He threw a stick in the direction the chicken might have taken, but he knew that luck—like all the world—was against him, and he had no heart in the rites that on another day might have brought fortune to him. His stubbed toe was hurting him, and the murmur of a ripple in the stream a few rods below the cattle guard called to him enticingly. As soon as the boy deemed it safe to venture out of the thicket, he hobbled down to the water's edge, and sat for a long time in the shade, with the cooling water laving his bruised feet. He knew that the other boys would miss him, but he did not care. He was enjoying the gloom that was settling down upon him. Slowly, and by almost imperceptible degrees, there rose in his consciousness the conviction of guilt. At the end of an hour, the feeling that he was a thief swept over him, covering his sense of personal grievance like a mantle. For another hour he wrestled with a persistent devil that was tempting him to strangle his scruples; he won. Jimmy Sears had seventeen cents in his cast-iron bank at home—the result of a year's careful saving. He crossed the creek and trudged back to town, and fancied that he was walking in a sanctified road; for he was full of the resolve to go straight to the store of the grocer who owned the chicken, and to offer all his available resources in payment for the wrong he had done. Only the heel of his left foot touched the ground, and he progressed slowly. So the afternoon was old when he turned the corner and trudged into Baker's store. The speech he was going to make, Jimmy had recited to himself over and over. He intended to walk up to the counter and say,—

"I want to pay for that chicken I took, Mr. Baker."

To Jimmy that sounded sufficiently humble, and yet it did not seem completely abject. He fancied the grocer would reply,—

"All right, Jimmy; it will be twenty cents."

To which the boy expected to answer, in a clear, strong voice,—

"Well, Mr. Baker, I have seventeen cents at home; you may have that, and I will bring in the rest as soon as my mushmelons are ripe."

With that agreement reached, Jimmy saw himself limping out of the store. He harbored a hope that maybe the grocer, pitying the poor, lame boy, would call him back, cancel the debt, and perhaps give him a stick of licorice. Jimmy knew his part by heart. He was sure there would be no halt nor break in this dialogue. But the demon that was torturing his destiny that day probably chuckled as Jimmy crossed the threshold of the grocery store.

The boy that the grocer saw when he looked up from the pickle barrel certainly had a badly freckled face; the grocer thought the boy had bold, mean eyes.
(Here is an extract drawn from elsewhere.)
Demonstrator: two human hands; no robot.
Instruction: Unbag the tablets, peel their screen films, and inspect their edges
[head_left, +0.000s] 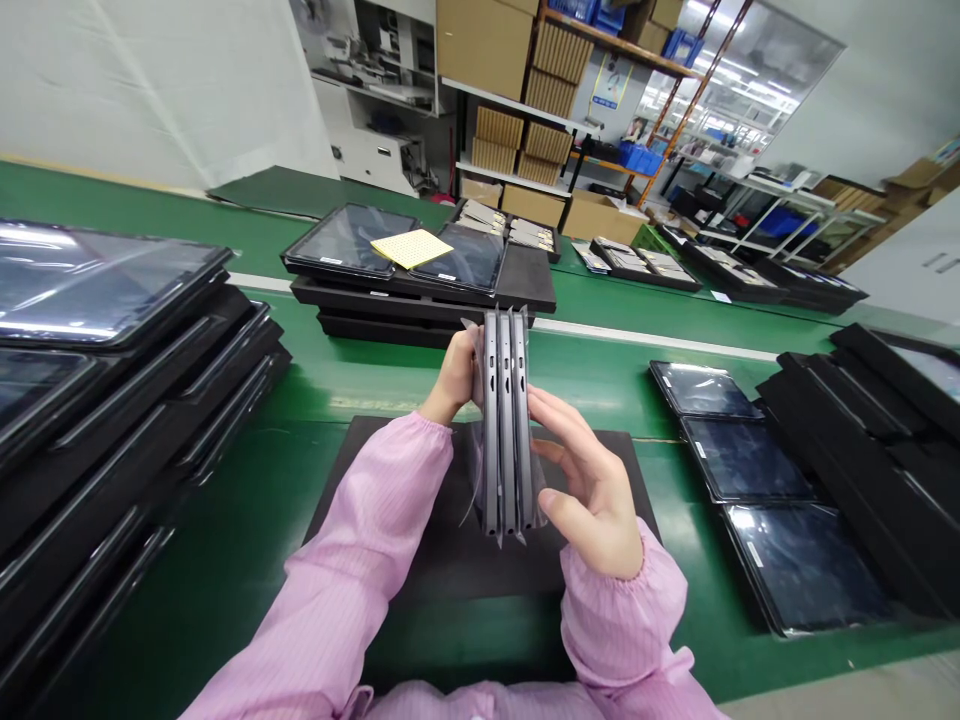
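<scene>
Three tablets (508, 430) in clear plastic film stand on edge side by side above a dark foam mat (420, 560). Their slim grey edges, with small ports, face me. My left hand (454, 375) grips the stack from the left and far side; part of its fingers is hidden behind the tablets. Against the right face rest the fingertips of my right hand (589, 480), its fingers stretched and thumb apart, close to the lower right edge.
Stacked black trays with tablets (112, 290) rise on the left. Ahead, more trays (420, 300) carry tablets and a yellow perforated sheet (412, 248). Three tablets (746, 458) lie in a row on the green table (300, 470) at right, beside more black trays (862, 470).
</scene>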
The youthful jaw set firmly, and the pain in his foot engraved ugly lines in his face. The button was off one wristband. A long tear down the lower part of his trousers' leg revealed a glimpse of brown, tanned skin. He was not a boy that looked like a creature of dreams and of high resolve. No boy that amounts to much ever does look the part, as the actors say. So when Jimmy Sears—ragged and brazen—stood before the wronged chicken owner, rage flooded the man's bosom. He rushed around the counter end, mumbling at the boy. The instinct of fear crowded all the fine speeches out of Jimmy's head. He backed off, and exclaimed, as he saw the grocer grab a butter paddle,—

"Dern you, don't you touch me; I'll pay for your old chicken. Watch out now!"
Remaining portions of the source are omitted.